***** Dataset
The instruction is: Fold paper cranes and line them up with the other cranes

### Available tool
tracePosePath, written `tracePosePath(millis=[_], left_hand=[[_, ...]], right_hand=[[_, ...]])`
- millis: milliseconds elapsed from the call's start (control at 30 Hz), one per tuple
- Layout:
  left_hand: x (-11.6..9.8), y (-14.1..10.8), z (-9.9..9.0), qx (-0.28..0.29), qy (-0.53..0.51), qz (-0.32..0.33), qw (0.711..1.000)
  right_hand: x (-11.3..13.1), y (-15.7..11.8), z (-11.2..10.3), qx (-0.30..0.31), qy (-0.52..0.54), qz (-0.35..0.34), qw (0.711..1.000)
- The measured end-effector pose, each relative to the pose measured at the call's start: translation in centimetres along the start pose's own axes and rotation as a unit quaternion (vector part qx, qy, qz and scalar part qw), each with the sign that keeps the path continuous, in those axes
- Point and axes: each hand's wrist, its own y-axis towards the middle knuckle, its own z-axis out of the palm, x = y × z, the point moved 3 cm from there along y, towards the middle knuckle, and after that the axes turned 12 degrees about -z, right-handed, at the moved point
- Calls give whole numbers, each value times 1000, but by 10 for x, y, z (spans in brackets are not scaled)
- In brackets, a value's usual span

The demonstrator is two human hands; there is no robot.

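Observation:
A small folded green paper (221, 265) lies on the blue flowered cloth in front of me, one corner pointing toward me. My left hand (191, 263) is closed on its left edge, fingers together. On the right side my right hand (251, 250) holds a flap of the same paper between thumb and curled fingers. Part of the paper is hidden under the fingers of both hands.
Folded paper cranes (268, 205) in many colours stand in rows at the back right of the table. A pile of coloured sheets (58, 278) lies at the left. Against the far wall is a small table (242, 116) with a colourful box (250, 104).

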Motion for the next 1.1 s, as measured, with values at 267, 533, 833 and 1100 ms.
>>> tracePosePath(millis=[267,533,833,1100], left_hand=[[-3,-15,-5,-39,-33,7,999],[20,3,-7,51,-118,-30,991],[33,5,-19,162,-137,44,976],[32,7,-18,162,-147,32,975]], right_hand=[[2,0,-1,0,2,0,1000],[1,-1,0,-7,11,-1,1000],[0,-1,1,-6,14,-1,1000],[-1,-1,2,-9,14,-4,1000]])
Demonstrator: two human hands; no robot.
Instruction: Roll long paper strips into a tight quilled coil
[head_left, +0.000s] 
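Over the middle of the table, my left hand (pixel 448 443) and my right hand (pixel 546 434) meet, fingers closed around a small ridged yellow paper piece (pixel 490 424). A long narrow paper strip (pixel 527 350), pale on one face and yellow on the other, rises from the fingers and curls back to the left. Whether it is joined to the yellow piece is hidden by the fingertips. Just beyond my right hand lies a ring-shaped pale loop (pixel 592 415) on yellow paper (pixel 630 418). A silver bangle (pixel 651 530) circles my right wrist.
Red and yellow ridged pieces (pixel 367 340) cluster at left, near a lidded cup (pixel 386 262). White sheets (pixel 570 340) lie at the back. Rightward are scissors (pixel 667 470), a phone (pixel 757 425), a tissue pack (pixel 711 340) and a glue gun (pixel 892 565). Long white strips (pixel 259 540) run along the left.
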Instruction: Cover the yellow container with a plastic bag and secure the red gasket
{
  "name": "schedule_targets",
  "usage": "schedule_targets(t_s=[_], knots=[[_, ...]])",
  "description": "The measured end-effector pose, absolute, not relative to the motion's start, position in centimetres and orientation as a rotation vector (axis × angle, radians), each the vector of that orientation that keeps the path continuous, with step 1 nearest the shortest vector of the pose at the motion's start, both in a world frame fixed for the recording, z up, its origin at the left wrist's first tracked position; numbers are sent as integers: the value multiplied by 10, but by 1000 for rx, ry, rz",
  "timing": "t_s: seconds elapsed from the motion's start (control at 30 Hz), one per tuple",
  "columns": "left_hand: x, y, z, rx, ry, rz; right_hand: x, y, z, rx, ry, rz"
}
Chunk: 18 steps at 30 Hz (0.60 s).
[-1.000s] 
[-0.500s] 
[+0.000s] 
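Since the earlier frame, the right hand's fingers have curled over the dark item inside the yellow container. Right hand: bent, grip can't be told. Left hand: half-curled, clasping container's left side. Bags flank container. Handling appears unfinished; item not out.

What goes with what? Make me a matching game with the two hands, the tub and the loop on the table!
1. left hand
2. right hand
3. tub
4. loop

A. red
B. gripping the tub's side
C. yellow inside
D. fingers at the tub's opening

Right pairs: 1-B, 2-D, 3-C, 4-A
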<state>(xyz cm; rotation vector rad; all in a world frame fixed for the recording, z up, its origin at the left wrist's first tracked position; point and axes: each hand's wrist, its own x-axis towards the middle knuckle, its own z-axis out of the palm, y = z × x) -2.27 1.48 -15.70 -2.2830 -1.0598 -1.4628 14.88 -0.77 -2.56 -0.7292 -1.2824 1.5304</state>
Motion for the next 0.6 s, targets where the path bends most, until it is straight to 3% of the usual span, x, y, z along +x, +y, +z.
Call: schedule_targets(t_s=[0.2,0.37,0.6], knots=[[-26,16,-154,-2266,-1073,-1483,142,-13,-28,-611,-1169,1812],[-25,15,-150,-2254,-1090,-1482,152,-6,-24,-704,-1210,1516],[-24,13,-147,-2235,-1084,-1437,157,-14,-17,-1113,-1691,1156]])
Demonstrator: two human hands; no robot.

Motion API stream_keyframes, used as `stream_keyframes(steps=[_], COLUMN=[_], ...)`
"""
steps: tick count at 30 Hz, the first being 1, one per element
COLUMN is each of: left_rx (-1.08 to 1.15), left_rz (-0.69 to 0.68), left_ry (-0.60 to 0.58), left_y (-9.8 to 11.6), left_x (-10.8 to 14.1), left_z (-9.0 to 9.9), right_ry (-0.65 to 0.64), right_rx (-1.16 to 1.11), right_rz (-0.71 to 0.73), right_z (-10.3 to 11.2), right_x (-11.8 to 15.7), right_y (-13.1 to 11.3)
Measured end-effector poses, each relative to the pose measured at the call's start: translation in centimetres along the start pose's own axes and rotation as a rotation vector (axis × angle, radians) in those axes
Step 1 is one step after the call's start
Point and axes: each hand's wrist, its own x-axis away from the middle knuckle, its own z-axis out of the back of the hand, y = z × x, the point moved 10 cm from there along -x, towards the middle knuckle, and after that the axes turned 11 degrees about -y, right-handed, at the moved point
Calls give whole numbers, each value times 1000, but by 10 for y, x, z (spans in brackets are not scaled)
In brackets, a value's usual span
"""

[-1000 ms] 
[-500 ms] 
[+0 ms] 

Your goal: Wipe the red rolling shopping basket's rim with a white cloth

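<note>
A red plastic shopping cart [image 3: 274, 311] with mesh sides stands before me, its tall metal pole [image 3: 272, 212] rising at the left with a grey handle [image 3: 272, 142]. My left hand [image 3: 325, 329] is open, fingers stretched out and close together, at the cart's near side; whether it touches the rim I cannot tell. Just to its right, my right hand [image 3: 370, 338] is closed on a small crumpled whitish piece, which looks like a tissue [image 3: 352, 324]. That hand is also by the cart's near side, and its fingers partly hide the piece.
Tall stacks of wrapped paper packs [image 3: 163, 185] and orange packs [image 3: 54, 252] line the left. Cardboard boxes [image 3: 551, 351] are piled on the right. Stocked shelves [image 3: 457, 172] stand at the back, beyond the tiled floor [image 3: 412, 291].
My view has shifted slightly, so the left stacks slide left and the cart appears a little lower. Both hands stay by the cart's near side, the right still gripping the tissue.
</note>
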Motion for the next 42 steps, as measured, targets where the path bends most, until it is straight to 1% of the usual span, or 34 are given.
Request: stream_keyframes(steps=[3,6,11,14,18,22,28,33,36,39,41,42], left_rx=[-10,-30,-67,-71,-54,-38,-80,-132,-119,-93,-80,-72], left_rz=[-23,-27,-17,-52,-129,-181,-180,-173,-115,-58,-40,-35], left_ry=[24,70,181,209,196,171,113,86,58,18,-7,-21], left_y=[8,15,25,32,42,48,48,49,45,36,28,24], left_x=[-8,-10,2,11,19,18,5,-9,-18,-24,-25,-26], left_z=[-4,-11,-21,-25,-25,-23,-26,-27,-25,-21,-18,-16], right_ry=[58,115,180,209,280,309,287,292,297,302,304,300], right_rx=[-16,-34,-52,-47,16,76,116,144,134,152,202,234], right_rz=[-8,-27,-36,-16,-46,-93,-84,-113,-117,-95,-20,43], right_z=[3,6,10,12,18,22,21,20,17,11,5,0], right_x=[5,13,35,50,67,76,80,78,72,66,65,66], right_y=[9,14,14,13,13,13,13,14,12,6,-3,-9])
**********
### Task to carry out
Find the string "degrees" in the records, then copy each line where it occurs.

### Answer to the exercise
- Point and axes: each hand's wrist, its own y-axis towards the middle knuckle, its own z-axis out of the palm, x = y × z, the point moved 3 cm from there along y, towards the middle knuckle, and after that the axes turned 12 degrees about -z, right-handed, at the moved point
Point and axes: each hand's wrist, its own x-axis away from the middle knuckle, its own z-axis out of the back of the hand, y = z × x, the point moved 10 cm from there along -x, towards the middle knuckle, and after that the axes turned 11 degrees about -y, right-handed, at the moved point

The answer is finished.